Leitsatz (amtlich)
1. Zur Umdeutung einer als wechselbezüglich gewollten Verfügung eines Ehegatten (der Ehefrau) im Falle der Unwirksamkeit der korrespektiven Verfügung des anderen (hier: wegen - unterstellter - Testierunfähigkeit des vorverstorbenen Ehemannes) in einem nach §§ 2265, 2267 Satz 1 BGB errichteten gemeinschaftlichen Ehegattentestament (Einsetzung zweier gemeinsamer Kinder zu gleichen Teilen als Miterben nach dem Tode des Letztversterbenden unter konkludenter Enterbung des weiteren Kindes) in eine einzeltestamentarische Verfügung der Ehefrau.
2. Zur Frage der Testierunfähigkeit (hier verneint für einen Zustand beginnender Demenz leichten Grades - Alzheimersche Erkrankung bzw. Multiinfarktdemenz unklarer Genese - bei der zur Zeit der Testamentserrichtung 95-jähigen Erblasserin).
Normenkette
BGB §§ 140, 2229 Abs. 4, § 2247 Abs. 1-2, 3 S. 1, §§ 2265, 2267 S. 1, § 2270 Abs. 1, § 2271 Abs. 2 S. 1
Verfahrensgang
AG Ratingen (Beschluss vom 03.01.2014; Aktenzeichen 14 VI 200/14) |
Tenor
Das Rechtsmittel wird auf Kosten der Beteiligten zu 1. zurückgewiesen.

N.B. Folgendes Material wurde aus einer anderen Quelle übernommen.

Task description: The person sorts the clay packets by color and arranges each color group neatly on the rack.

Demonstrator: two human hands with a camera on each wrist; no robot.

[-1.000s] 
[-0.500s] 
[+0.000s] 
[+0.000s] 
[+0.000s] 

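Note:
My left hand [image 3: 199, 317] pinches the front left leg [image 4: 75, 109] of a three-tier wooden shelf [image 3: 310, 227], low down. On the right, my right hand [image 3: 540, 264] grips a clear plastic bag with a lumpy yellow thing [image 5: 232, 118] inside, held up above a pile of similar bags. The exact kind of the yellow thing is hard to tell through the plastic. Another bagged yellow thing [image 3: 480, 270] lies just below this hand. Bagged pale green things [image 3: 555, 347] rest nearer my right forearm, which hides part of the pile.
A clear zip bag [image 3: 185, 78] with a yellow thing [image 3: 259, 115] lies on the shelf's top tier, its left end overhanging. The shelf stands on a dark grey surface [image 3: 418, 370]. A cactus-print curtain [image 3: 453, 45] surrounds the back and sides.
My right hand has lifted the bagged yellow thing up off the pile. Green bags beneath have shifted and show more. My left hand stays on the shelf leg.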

Geschäftswert: bis 40.000 EUR.
Gründe
I. Die Erblasserin war 1912 geboren, ihr im Jahre 2009 vorverstorbener Ehemann 1909. Bei den Beteiligten zu 1. bis 3. handelt es sich um die gemeinsamen Kinder der Eheleute.
Unter dem 13.4.1998 verfassten die Eheleute jeweils ein eigenhändig geschriebenes und unterschriebenes Testament. In diesen Testamenten setzten die Erblasserin ihren Ehemann und dieser die Erblasserin als Alleinerben ein; darüber hinaus enthielten die Verfügungen jeweils die Aufhebung aller bisherigen Verfügungen von Todes wegen, Anordnungen zur Bestattung und eine Grabpflegeauflage. Im Testament des Ehemannes hieß es überdies, der Beteiligte zu 2. und die Beteiligte zu 3. erhielten als Vermächtnis jeweils 35.000 DM, sofern die Summe nach dem Tode seiner Ehefrau auf Bankkonten zur Verfügung stehe. Mit Datum vom 25.3.2001 verfassten die Eheleute ein vom Ehemann geschriebenes und unterschriebenes sowie von der Erblasserin mitunterschriebenes "Ergänzungstestament"; in diesem hieß es:
"In Ergänzung unserer Testamente vom 13.4.1998 bestimmen wir, dass unsere Tochter S. S. nach unserem Tode Testamentsvollstreckerin wird. Sie hat die Aufgabe das noch vorhandene Vermögen zwischen den drei Geschwistern aufzuteilen. Bisher an unsere Kinder zu Lebzeiten erfolgte Leistungen werden nicht gegeneinander ausgeglichen."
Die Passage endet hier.